▸ TASK DETAILS:
Go through the lines of the material and tally those with the string "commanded"; reply with the number alone.

▸ DATA SHOWN:
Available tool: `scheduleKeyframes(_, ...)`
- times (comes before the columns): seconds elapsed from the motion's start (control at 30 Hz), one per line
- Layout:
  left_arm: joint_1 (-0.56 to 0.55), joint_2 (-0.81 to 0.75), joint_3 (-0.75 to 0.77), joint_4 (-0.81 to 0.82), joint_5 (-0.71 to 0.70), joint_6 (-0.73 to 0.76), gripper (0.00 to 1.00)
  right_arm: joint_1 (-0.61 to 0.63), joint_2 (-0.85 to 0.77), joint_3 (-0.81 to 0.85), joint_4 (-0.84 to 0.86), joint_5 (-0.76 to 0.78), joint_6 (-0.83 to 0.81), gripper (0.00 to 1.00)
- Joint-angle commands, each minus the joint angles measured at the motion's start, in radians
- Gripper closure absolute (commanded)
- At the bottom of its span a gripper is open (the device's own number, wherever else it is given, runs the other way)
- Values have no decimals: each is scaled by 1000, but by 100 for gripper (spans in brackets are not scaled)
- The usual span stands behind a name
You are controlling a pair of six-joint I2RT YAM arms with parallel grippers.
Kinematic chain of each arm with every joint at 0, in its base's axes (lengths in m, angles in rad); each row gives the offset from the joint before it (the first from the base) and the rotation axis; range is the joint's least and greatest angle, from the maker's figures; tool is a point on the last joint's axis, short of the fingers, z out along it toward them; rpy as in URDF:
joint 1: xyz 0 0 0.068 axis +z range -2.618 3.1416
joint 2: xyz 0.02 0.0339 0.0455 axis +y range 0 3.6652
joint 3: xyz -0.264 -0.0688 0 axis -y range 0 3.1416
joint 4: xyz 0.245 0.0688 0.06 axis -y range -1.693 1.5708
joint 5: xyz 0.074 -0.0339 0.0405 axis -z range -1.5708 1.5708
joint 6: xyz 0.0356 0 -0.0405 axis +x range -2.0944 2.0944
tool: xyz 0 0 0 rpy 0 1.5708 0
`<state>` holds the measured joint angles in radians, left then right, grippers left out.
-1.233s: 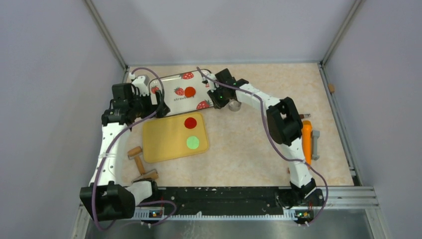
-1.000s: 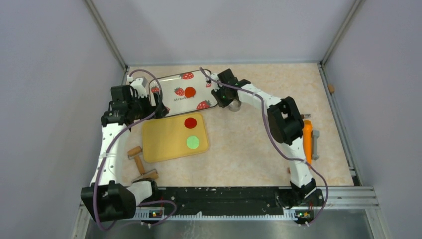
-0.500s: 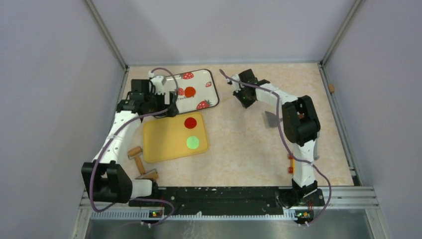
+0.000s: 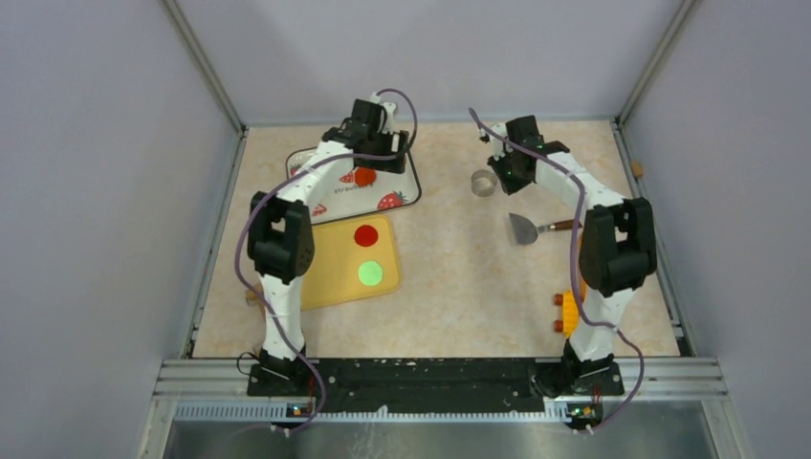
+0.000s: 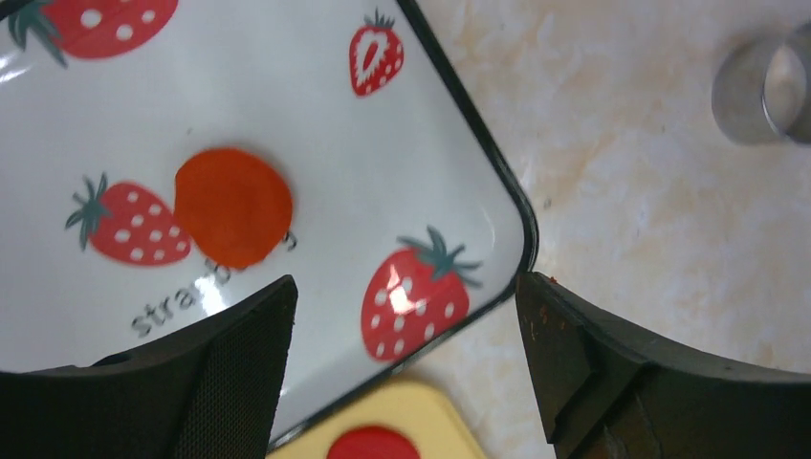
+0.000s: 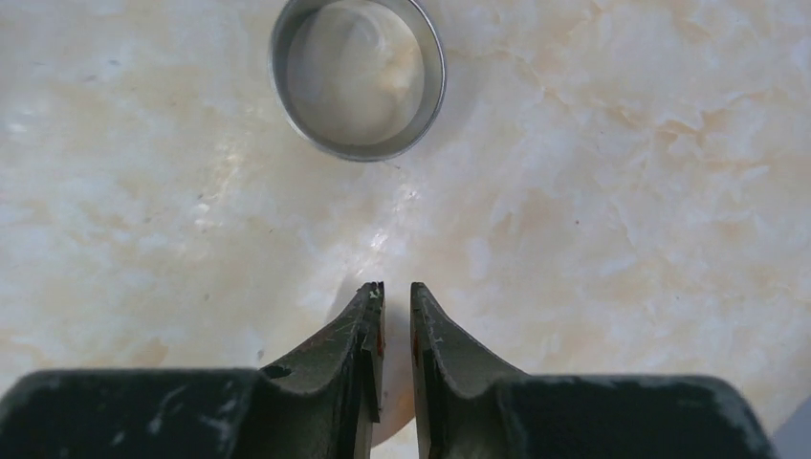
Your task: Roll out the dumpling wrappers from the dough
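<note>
Both claws empty.
Left claw [image 5: 406, 292] gaping over tray [image 5: 497, 182] corner, red wrapper [image 5: 373, 445] just behind, half cut off; right claw [image 6: 397, 292] nearly together, ring cutter [image 6: 357, 76] just ahead.

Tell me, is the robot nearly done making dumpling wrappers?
Done: three wrappers: an orange-red disc on the strawberry tray, a red disc and a green disc on the yellow board. In hand: nothing; left gripper open over the tray, right gripper nearly shut by the ring cutter. Left: no dough shows, so perhaps little.
</note>
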<state>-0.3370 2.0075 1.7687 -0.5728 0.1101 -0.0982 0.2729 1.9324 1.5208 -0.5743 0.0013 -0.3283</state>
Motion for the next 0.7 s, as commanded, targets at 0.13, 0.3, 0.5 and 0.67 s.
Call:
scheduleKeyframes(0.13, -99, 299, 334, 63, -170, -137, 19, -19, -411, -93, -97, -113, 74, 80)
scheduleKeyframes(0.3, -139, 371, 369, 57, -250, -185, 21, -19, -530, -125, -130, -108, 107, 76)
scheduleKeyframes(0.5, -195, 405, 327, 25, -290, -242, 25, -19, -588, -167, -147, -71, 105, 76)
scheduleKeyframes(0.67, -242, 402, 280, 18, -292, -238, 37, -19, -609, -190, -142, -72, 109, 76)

▸ ANSWER BELOW:
2